While a crowd formed a line waiting for entrance into the Bodleian Library's excellent new Tolkien exhibition, the gallery directly across the entryway was quietly waiting for its treasures of women's history, suffrage, and achievement to be revealed to the curious.
The exhibition, Sappho to Suffrage: Women who dared, marks 100 years since passage of the Representation of the People Act, and covers 2,000 years of history, beginning with second-century fragments of Sappho's poetry on papyrus and highlighting 80 books and objects showcasing stories of women who stand out for their daring work, adventuring spirit, creative gifts, and impact on history.
There are exceptional works on display, from a ninth-century poetry manuscript, "The 36 Immortals of Poetry," turned to an illustration of Lady Ise, one of the five women poets included; to the handwritten leaves of Mary Shelley's Frankenstein (in which she notes where to begin chapter two in the margin); and the only known surviving copy of Suffragetto, a formidable-looking board game that pits suffragettes against the police to gain entry into the House of Commons--it was produced by the militant British Women's Social and Political Union to raise money for the suffragette campaign.
In addition to Jane Austen's notebooks, the exhibition has other famous literary luminaries' work.
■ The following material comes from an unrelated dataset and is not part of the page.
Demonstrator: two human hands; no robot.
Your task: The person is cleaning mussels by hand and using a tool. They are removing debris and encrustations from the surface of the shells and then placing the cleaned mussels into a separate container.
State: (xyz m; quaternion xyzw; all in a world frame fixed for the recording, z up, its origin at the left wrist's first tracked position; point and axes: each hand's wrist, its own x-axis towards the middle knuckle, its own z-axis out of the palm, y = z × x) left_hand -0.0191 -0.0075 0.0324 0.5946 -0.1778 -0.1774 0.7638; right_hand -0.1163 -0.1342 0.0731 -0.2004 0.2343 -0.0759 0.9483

There are also manuscripts and notes by groundbreaking scientists, including the French royal midwife Louise Bourgeois, and politcial campaigners including Mary Wollstonecraft. A beautifully embroidered book by a young Elizabeth I that she made for her stepmother is displayed next to the work of famous women bookbinders.
The attention to Tolkien at the Bodleian is much deserved, but the stunning brilliance of women's contributions on display right across the hall is worth equal, if not more, consideration, for how many women we constantly forget and have to rediscover are on display right next to the ones we never forget, reminding visitors of the depth and excellence of women's contributions to history and how often they are overlooked.
The exhibition was curated by Professor Senia Paseta, co-director of Women in the Humanities, and History Tutor at St. Hugh's College, University of Oxford. It remains on view through February 3, 2019.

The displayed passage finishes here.